- _Exercise details_:
When you reach the line that contains "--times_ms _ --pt" in the data below, start reproducing lines exactly, and stop after the line that contains "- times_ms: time".

- _Data for review_:
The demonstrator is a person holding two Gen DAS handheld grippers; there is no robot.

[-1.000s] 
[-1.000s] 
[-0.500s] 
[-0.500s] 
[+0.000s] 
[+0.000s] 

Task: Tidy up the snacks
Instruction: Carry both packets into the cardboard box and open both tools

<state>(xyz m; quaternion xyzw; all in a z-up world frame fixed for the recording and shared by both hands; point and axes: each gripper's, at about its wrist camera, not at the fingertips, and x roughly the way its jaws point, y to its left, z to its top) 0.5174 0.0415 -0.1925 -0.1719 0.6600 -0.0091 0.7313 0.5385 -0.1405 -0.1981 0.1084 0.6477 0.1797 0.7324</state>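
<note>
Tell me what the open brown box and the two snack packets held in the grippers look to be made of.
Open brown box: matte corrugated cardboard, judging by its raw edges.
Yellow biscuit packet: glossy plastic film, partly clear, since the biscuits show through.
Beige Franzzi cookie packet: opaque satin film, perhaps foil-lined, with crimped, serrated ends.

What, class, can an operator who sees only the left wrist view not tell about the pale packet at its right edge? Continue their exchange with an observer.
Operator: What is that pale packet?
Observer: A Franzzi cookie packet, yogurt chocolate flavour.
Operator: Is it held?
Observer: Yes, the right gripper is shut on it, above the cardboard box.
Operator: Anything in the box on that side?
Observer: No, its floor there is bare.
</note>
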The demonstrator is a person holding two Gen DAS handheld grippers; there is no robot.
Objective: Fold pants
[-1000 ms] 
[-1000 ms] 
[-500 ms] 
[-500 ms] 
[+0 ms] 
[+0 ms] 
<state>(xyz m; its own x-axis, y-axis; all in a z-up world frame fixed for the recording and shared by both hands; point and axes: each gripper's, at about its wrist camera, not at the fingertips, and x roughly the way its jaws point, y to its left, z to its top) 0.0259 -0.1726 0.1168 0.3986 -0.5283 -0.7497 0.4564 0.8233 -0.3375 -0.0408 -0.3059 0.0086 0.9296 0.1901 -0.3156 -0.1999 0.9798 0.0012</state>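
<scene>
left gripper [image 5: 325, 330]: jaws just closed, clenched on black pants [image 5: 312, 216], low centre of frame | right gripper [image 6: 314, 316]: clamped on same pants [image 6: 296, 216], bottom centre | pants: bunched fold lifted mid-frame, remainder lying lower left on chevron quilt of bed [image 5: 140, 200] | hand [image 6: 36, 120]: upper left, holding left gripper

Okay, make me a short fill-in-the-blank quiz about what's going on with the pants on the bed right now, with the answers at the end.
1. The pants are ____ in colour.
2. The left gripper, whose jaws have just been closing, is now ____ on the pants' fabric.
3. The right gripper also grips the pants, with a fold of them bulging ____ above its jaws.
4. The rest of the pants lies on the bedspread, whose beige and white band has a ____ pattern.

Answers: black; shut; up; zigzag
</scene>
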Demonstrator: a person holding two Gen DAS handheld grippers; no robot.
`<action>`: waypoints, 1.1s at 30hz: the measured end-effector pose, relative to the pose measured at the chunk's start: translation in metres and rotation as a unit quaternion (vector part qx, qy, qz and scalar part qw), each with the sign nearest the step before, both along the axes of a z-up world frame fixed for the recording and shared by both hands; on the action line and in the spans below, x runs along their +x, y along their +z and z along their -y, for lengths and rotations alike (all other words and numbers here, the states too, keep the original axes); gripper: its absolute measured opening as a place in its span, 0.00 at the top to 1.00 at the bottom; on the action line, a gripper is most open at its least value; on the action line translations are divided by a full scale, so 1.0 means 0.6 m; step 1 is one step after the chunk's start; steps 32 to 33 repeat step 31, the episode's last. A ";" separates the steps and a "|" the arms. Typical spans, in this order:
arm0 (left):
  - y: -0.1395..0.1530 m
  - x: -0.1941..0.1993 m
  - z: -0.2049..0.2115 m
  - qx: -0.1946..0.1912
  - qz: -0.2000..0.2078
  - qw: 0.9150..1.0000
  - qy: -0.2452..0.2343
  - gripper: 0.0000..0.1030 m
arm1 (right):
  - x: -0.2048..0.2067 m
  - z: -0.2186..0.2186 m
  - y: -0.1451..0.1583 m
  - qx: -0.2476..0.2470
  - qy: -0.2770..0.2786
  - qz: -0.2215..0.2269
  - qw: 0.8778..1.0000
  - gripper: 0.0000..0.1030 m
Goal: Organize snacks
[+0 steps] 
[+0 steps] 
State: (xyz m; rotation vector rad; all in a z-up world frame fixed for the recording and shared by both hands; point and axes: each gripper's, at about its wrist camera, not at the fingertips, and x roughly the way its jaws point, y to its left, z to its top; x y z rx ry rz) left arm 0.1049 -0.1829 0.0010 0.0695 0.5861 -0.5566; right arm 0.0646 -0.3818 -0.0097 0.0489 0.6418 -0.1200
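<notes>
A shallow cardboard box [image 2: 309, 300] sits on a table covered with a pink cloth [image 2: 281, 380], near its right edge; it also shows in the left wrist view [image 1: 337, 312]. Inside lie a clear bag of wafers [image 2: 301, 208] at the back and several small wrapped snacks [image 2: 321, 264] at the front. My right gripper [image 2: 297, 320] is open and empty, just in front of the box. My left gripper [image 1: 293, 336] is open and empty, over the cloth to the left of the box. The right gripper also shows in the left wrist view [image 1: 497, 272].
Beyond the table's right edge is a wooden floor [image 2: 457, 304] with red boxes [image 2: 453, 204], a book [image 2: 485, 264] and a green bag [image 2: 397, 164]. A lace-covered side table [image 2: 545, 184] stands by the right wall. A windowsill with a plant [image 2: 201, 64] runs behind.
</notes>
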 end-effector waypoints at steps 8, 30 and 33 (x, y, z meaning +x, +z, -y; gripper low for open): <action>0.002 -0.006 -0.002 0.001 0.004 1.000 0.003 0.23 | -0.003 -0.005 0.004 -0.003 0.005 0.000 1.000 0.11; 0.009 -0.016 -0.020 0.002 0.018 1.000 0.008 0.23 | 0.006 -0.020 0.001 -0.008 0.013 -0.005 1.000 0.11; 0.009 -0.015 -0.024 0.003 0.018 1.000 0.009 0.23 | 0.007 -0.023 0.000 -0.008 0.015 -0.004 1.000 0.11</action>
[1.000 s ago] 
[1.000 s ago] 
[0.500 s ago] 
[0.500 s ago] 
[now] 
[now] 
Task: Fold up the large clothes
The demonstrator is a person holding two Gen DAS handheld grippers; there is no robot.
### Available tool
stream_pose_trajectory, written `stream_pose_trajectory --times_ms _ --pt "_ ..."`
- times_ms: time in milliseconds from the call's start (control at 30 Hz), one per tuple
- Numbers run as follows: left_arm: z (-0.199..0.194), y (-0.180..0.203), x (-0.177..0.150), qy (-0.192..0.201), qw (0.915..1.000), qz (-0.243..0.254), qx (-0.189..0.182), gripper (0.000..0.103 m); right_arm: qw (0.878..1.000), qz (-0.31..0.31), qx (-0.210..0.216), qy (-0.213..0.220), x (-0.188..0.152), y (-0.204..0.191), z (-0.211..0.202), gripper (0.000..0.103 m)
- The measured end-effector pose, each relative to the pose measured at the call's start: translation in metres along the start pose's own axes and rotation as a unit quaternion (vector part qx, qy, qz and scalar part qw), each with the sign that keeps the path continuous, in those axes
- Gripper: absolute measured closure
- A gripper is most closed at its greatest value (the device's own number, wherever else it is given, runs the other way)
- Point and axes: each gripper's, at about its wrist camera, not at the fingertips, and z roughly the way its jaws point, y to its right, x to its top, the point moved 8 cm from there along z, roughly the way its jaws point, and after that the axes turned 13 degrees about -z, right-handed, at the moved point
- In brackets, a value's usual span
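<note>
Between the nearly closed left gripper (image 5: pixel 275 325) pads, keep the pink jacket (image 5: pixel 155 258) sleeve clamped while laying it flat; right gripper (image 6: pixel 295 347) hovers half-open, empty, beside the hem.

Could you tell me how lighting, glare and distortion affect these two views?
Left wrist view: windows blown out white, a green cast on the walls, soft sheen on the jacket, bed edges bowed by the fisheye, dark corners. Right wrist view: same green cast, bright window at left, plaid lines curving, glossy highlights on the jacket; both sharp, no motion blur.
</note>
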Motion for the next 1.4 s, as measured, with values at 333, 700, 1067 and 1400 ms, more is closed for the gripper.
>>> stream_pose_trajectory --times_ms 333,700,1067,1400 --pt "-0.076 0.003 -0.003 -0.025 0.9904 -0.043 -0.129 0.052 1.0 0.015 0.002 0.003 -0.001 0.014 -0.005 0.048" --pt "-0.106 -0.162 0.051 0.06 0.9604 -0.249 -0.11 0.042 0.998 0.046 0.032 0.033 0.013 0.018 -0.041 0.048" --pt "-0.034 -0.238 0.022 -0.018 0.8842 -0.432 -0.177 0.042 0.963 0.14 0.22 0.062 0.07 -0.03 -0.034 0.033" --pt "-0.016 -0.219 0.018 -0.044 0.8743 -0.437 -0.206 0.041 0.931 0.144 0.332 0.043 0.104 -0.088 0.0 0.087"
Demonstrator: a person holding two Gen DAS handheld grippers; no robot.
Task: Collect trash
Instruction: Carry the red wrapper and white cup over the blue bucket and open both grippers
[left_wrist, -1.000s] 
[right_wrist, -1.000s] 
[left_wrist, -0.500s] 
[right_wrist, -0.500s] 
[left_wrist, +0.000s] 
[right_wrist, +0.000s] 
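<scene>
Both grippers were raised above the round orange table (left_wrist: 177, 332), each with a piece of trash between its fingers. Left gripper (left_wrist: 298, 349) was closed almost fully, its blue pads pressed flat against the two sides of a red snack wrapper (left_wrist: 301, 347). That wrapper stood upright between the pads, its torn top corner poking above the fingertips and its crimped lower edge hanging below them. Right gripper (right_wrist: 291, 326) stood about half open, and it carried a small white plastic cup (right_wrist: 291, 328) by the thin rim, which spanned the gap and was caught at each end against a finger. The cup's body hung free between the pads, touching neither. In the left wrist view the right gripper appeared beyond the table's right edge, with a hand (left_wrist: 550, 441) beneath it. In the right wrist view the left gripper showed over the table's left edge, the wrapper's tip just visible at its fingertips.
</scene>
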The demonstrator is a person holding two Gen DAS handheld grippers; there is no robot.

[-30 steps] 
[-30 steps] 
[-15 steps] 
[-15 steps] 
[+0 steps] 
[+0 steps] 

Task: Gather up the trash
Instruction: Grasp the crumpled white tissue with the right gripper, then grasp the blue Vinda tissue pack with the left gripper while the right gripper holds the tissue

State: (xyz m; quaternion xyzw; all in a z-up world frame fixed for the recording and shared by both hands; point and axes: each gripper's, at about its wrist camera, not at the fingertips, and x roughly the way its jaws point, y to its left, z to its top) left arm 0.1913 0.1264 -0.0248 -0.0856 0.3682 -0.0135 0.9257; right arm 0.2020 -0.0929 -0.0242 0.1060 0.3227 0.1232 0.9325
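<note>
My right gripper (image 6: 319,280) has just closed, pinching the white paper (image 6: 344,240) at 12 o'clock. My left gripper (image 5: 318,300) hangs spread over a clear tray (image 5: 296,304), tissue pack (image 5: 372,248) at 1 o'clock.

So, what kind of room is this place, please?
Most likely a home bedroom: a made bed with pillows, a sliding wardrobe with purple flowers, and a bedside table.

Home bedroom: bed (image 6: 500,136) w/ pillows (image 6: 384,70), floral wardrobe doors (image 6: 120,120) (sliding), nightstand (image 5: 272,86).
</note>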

- _The completed task_:
stream_pose_trajectory, written `stream_pose_trajectory --times_ms _ --pt "_ ..."`
- times_ms: time in milliseconds from the call's start (control at 30 Hz), one per tuple

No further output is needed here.